Namun, saya tidak ingin hanya berbicara tentang risiko. Transisi energi juga membuka peluang. Jika dikelola dengan benar, pekerja informal bisa diarahkan ke sektor baru seperti energi terbarukan, ekonomi hijau, atau usaha-usaha produktif lain yang berkelanjutan. Tetapi peluang itu tidak akan datang sendiri. Ia harus disiapkan melalui kebijakan yang inklusif dan peta jalan yang jelas.

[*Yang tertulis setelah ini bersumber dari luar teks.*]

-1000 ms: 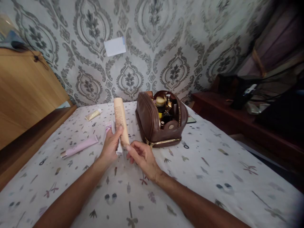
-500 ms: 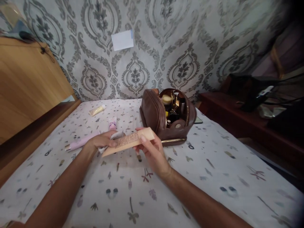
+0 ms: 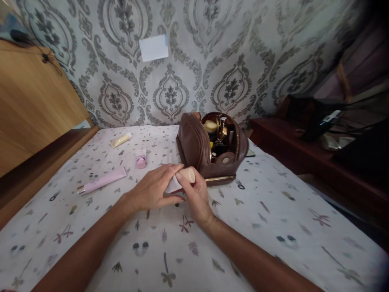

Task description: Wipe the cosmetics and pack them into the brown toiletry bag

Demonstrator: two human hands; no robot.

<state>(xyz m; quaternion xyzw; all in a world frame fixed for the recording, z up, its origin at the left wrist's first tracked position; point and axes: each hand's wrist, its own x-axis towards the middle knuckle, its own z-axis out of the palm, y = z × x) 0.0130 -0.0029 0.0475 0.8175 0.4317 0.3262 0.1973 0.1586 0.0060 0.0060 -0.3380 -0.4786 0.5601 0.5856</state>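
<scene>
Between my hands is a peach-coloured tube (image 3: 188, 175), mostly covered by fingers; only its rounded end shows. My right hand (image 3: 197, 196) grips it near that end, thumb on top. A white wipe or cloth (image 3: 173, 185) lies against the tube, and my left hand (image 3: 154, 186) is closed over it from the left, thumb below. Just beyond my right hand stands an open brown cosmetic bag (image 3: 194, 142) holding several small bottles and jars. Left of my hands lie a long lilac tube (image 3: 105, 180) and a small pink tube (image 3: 141, 158).
A small pale-yellow tube (image 3: 120, 140) lies at the back left of the patterned sheet (image 3: 165, 247). A wooden panel (image 3: 33, 101) borders the left side. On the right is a dark red ledge (image 3: 273, 138) with dark items and cables. Patterned wallpaper (image 3: 170, 91) stands behind.
My left hand with the white cloth has slid right along the peach tube, up to my right hand. The tube's printed side is now covered. The lilac tube shows fully.
</scene>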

Dalam hal ini, pemerintah semestinya tidak hanya melihat transisi energi dari kacamata teknis dan investasi. Dimensi sosial jauh lebih penting untuk memastikan keadilan. Pekerja informal harus diakui sebagai kelompok terdampak dan dilibatkan dalam proses perencanaan.
Transisi energi harus berkeadilan. Artinya, semua pihak yang terkena dampak harus punya ruang untuk bersuara. Jangan sampai pekerja informal dikorbankan demi target iklim, sementara kesejahteraan mereka diabaikan.
Kalimantan Timur kini berada pada persimpangan sejarah. Daerah ini sudah lama menggantungkan diri pada batubara, tapi arus global menuntut pergeseran menuju energi bersih. Dalam arus perubahan itu, pekerja informal menjadi kelompok paling rawan, sekaligus paling sering terlupakan.
Workshop yang kami adakan di Kutai Timur ini saya harap menjadi tonggak awal untuk memperkuat kapasitas pekerja informal, membangun solidaritas, dan menyiapkan rekomendasi advokasi yang konkret. Saya ingin memastikan bahwa mereka tidak hanya menjadi penonton atau korban, tetapi aktor penting dalam perjalanan menuju masa depan energi yang lebih hijau dan berkeadilan.